Indra Gunawan • Dipublikasikan Senin, 9 Agustus 2021 | 19:00 WIB
Bendungan Gerak Penopang Irigasi Pertanian saat Kemarau
Bendungan Gerak Penopang Irigasi Pertanian saat Kemarau

Radar Bojonegoro - Bengawan Solo menjadi salah satu penopang irigasi pertanian saat musim kemarau. Itu membuat sebagian lahan pertanian di Bojonegoro masih tetap basah meskipun di puncak musim kemarau. Para petani masih tetap bisa menanam padi. Kepala UPT Pengelola Sumber Daya Air (PSDA) Provinsi di Bojonegoro Anton Darma mengatakan, di Bojonegoro ada beberapa aliran sungai untuk irigasi.


Yakni, dari Bengawan Solo dan Sungai Pacal. Semuanya dikelola oleh Balai Besar Wilayah Sungai (BBWS) Bengawan Solo. ‘’Aliran-aliran sungai itu sangat membantu irigasi pertanian saat kemarau seperti ini,’’ ujarnya.

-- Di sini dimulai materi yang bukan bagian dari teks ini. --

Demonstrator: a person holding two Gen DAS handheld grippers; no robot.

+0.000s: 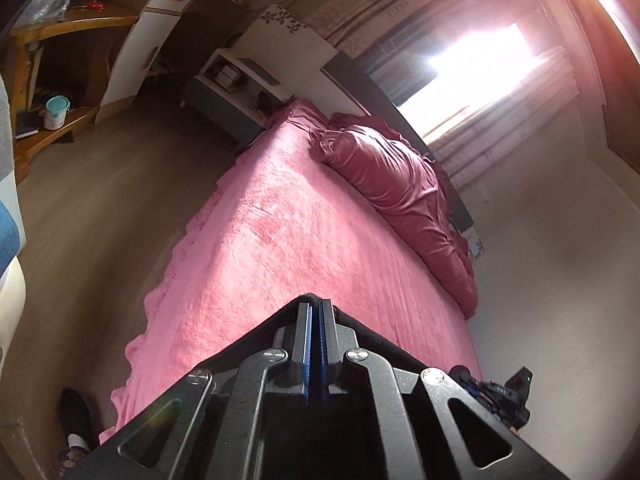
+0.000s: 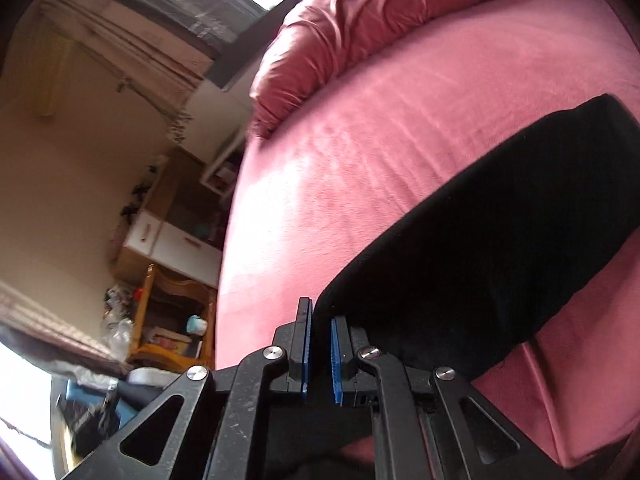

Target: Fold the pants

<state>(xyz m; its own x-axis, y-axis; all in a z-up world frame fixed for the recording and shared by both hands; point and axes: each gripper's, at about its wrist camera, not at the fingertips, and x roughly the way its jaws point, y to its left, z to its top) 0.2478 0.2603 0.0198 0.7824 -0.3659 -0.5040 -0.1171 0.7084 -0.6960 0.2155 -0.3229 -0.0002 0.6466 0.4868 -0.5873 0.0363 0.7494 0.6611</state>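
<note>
The bed (image 1: 280, 216), covered in a pink blanket (image 2: 400, 128), filled both views, with a dark pink pillow (image 1: 400, 184) along its far side by the wall. The black pants (image 2: 500, 232) lay in a long band across the blanket. The left hand-held gripper (image 1: 316, 308) had its blue pads pressed together, black pants fabric pinched at the tips. The right hand-held gripper (image 2: 320, 320) was slightly parted, the pants edge sitting between its fingers. A wooden shelf (image 1: 60, 40) stood beyond the bed.

Both wrist views tilted, close above pink bed (image 1: 256, 240); bed shared.
</note>
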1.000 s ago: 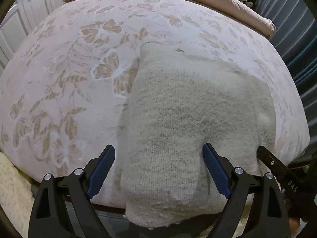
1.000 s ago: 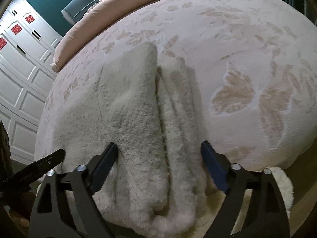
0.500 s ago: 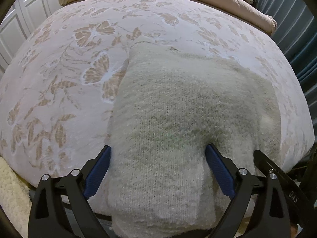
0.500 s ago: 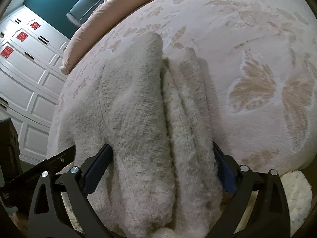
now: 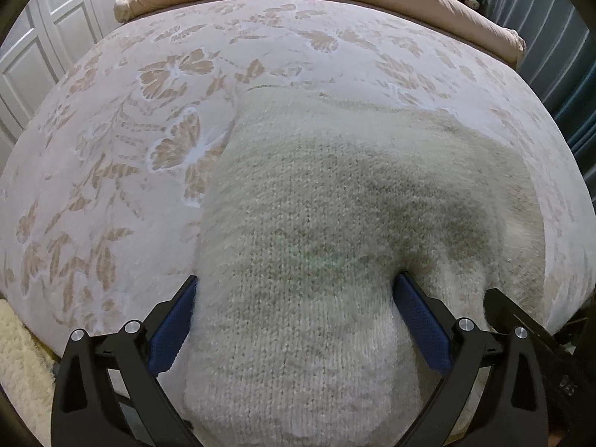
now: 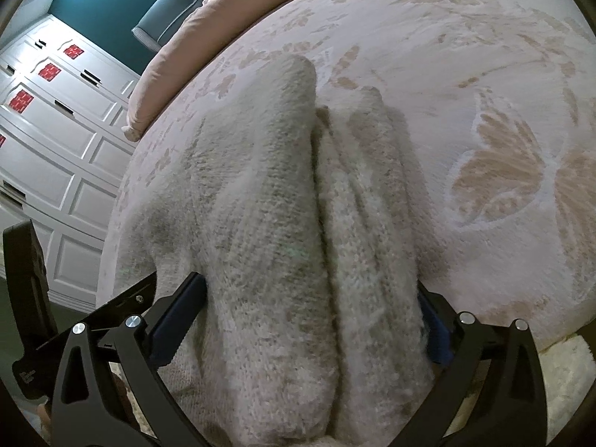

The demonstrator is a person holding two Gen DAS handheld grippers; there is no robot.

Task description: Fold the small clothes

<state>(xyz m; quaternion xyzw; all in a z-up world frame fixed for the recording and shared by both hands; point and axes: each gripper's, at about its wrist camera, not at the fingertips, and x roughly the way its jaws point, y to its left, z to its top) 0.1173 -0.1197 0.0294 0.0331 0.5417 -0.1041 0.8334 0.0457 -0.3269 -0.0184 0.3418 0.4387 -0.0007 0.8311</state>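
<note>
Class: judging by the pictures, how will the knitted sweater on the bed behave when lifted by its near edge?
The knitted sweater will probably droop, since its folds already slump softly. Its fuzzy knit should grip the blue pads. It looks bulky but likely light.

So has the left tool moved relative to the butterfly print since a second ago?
Yes. The left tool has advanced over the knit garment, toward the butterfly print on the bedspread, its jaws just opening wider.

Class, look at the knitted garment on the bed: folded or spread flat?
Folded: the knitted garment lies in stacked layers, with a doubled edge beside the top layer.
</note>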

Menurut dia, area lahan di bantara Bengawan Solo saat ini masih terus menanam padi. Karena lahannya masih basah dan penuh air. Sehingga, sangat pas untuk ditanami padi. Itu berbeda dengan lahan pertanian yang jauh dari Bengawan Solo. Rerata mereka menanam tanaman lain. Seperti kacang atau tembakau.

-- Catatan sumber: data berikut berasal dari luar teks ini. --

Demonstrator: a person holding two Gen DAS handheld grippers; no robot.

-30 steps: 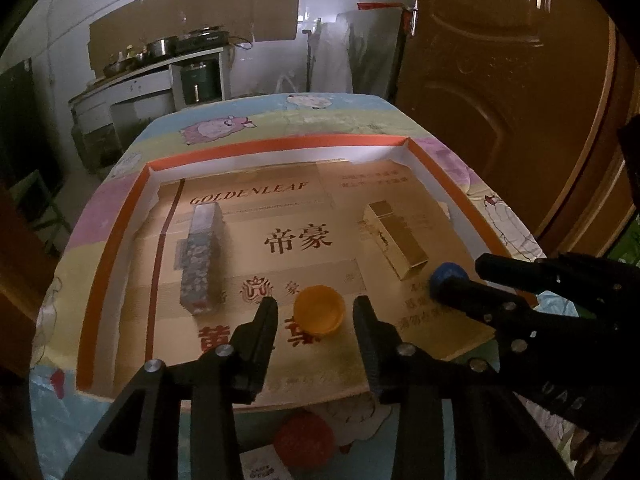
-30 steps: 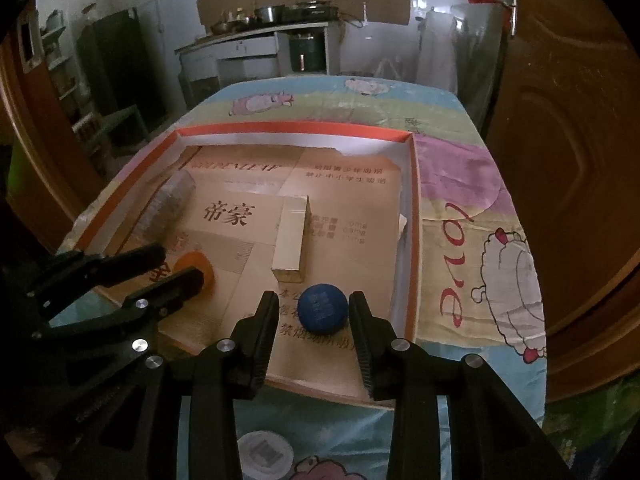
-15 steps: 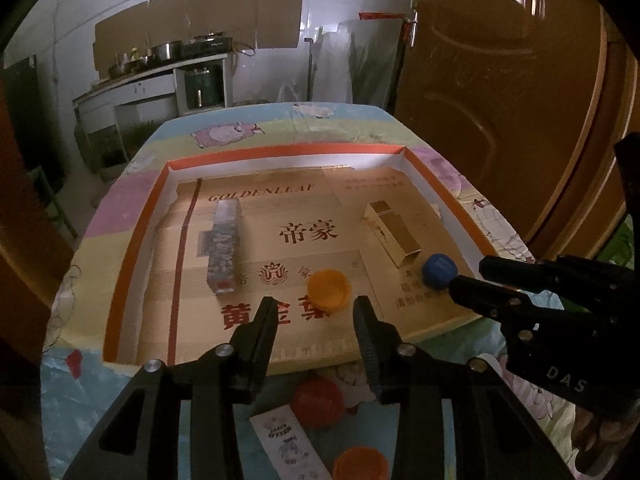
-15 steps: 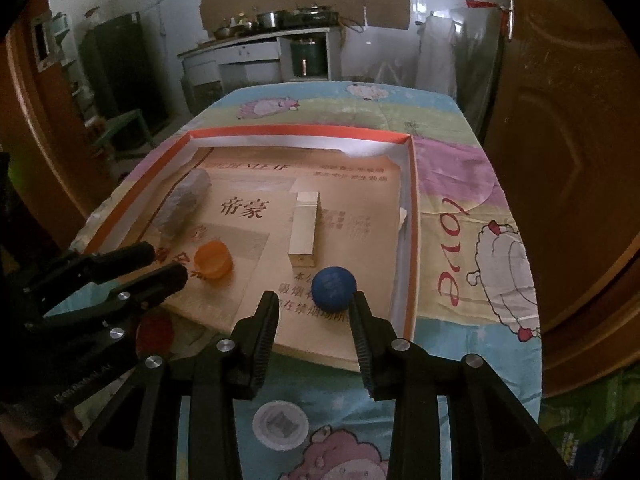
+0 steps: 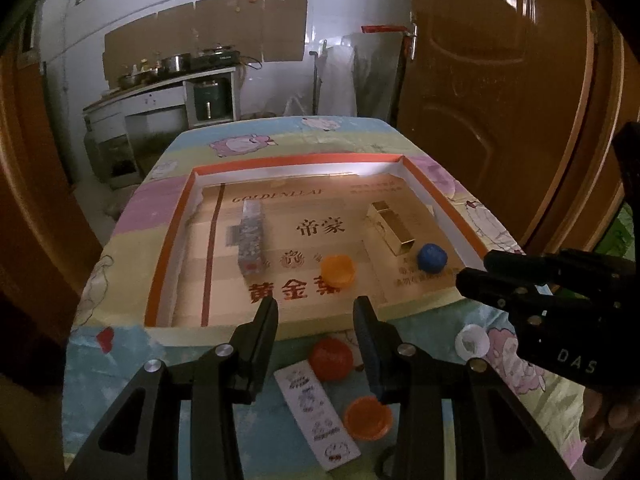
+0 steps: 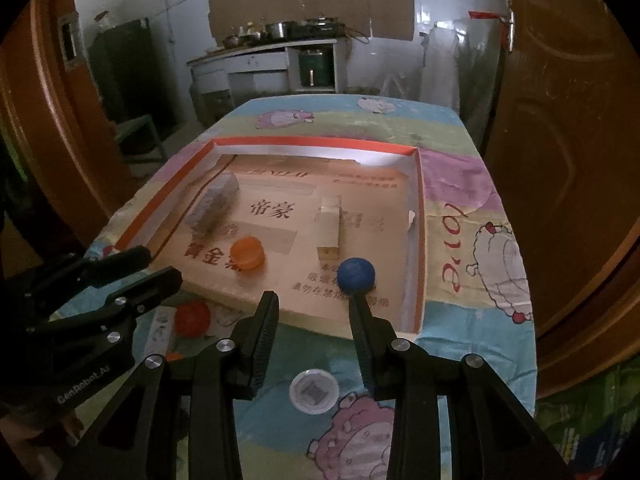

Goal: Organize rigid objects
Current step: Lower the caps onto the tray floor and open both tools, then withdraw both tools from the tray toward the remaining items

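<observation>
Over the near edge of the table (image 5: 132, 216), both grippers are seen held above the cartoon-printed cloth, and nothing is gripped by either. The left gripper (image 5: 316, 312) is shown with its jaws parted and empty, the gap framing the front lip of the shallow cardboard tray (image 5: 168, 240). The right gripper (image 6: 314, 308) is likewise parted and empty, its tips just short of the tray's front edge.

Inside the tray, four things are laid out. An orange cap (image 5: 338, 270) is seen near the front middle, resting on the printed cardboard. A blue cap (image 5: 432, 257) is found to its right, just beside the near end of a gold box (image 5: 394, 228) that lies flat and angled toward the back. A patterned box (image 5: 252, 238) is laid lengthwise on the tray's left side, well apart from the gold one.

Outside the tray, on the cloth nearest the grippers, more pieces are spotted: a red cap (image 5: 331, 359) just in front of the tray lip, a second orange cap (image 5: 368, 418) partly hidden behind the left gripper's right finger, a white printed card (image 5: 316, 414) lying flat between them, and a white cap (image 6: 314, 391) below the right gripper's jaws. Part of a hand (image 5: 608, 420) is glimpsed at the edge of the left wrist view.
</observation>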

Kondisi berbeda terjadi saat musim hujan. Sebagian area lahan di dekat Bengawan Solo saat musim hujan tidak ditanami padi. Karena menjadi langganan banjir akibat luapang sungai terpanjang di Pulau Jawa itu. ‘’Namun, saat musim kemarau ini justru bagus untuk bercocok tanam padi,’’ imbuhnya.


Anton menjelaskan, selain Bengawan Solo, irigasi di Bojonegoro juga ditopang dari Waduk Pacal. Aliran dari waduk itu mengalir ke sungai pacal. Sungai itu mengaliri lahan pertania seluas 16 ribu hektar. Namun, pada musim kemarau ini alirannya berkurang. Sebab, debit air waduk juga berkurang.


‘’Berkurangnya sekitar 4 ribu hektar,’’ jelasnya. Dia menambahkan, Waduk Pacal memiliki volume 22,3 juta meter kubik. Namun, saat ini volume yang tersisa hanya 10 juta meter kubik. Volume itu akan terus menyusut sepanjang musim kemarau.